Many Christians were unhappy about the new understanding of the cross that I was teaching: Jesus came as the Messiah, and it was not God’s predestined will that he be crucified. With the execution of Jesus, God’s plan for the kingdom of peace went awry. If Israel had received Jesus as the Messiah, he could have brought about a world of peace, uniting cultures and religions of the East and West. Jesus, however, died on the cross, and God’s work of complete salvation was delayed until the Second Coming. This understanding of the cross brought a great deal of opposition. Established churches and the Jewish community both came to regard me as their enemy. They tried any number of ways to have me removed from America, each for their own different reasons.
Ultimately, I was imprisoned once again. All I did was work to reestablish the morality of America and restore it to be a country in line with God’s will, but I was accused of not paying my taxes. I was well past my sixtieth birthday by this time.
During the first year I was in America, money received as donations from around the world was placed in a bank account in New York in my name, held in trust for the church, a practice common in some denominations.

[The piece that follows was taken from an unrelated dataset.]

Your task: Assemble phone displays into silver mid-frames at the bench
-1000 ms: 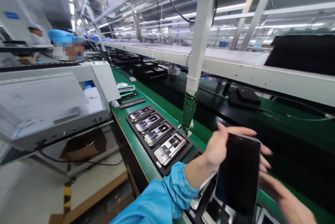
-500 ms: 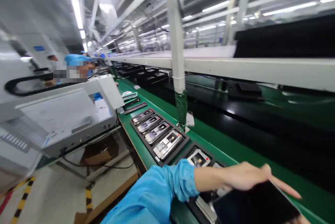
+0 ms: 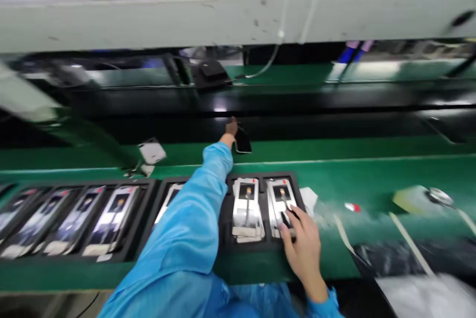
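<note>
My left hand [image 3: 231, 128] reaches far forward to the dark belt. It grips the edge of a black phone screen panel [image 3: 243, 141], its fingers partly blurred. My right hand [image 3: 304, 244] is over the right end of a black foam tray [image 3: 266, 248], fingers apart and slightly bent. Its fingertips are at a stack of phone screen panels [image 3: 275, 199] with silver backs and red tabs. Beside that lies another such stack [image 3: 247, 209] in its own slot. My left sleeve hides the middle of this tray.
To the left, a second foam tray [image 3: 128, 243] holds several panels. A white piece [image 3: 152, 151] lies near the post [image 3: 33, 92]. A white shelf beam [image 3: 178, 23] crosses above. At right are a round metal item [image 3: 441, 196] and another dark panel [image 3: 442, 129] on the belt.
The view has swung right from the aisle to the bench. My left hand, earlier close by with the black panel, now stretches out to the belt. My right hand has come over the tray.
</note>
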Tool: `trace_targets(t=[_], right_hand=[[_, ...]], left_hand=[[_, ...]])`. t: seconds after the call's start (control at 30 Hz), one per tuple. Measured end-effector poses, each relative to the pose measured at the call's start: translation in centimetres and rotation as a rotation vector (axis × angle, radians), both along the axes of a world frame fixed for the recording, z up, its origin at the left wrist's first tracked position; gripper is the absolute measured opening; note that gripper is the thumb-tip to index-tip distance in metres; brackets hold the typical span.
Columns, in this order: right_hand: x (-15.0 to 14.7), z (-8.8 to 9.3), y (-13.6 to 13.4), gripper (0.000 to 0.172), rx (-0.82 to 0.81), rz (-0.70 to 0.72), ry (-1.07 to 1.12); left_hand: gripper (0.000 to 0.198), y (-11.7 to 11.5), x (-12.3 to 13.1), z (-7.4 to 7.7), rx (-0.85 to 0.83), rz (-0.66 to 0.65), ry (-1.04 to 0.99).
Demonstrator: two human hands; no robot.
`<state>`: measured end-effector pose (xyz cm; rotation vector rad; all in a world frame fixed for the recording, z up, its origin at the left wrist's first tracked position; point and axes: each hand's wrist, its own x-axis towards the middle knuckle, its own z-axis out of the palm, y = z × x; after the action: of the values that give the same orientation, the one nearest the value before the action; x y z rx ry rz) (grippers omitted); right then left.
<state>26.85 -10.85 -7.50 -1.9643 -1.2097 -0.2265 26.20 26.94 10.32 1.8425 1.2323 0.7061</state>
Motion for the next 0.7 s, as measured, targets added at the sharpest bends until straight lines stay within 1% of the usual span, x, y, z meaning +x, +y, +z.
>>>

The funds that were in this account for three years produced interest income, and I was indicted on the charge of not paying taxes on about $7,500. Normally a fine would be charged, but I was imprisoned in the federal correctional institution in Danbury, Connecticut, on July 20, 1984.
On the day before reporting to the Danbury prison, I held my final gathering of members at the Belvedere training center in Tarrytown, New York. Members filled the property and shed tears as they prayed for me. Thousands of people who had followed me gathered at Belvedere that day. I raised my voice and told them not to lose heart.
“I am innocent,” I said. “I have done nothing wrong.”
“I can see the bright light of hope rising from beyond Danbury,” I told them. “Don’t cry for me, but cry for America. Love America, and pray for America.”
I stood before the young people immersed in sadness and held up my fists as a sign of hope.
The statement I made prior to entering the prison caused a great stir among religious people. A “Common Suffering Fellowship” was initiated, and there was a wave of prayers to support me. The Common Suffering Fellowship was a groundswell of support of clergy from all denominations and from other religions concerned about the attack on religious freedom in America.
On the day that I went to prison, I had nothing to fear. I know life in jail. This was not the case with the people around me, however. They were concerned that some people strongly opposed to me would do something to end my life. I headed to prison with my head held high.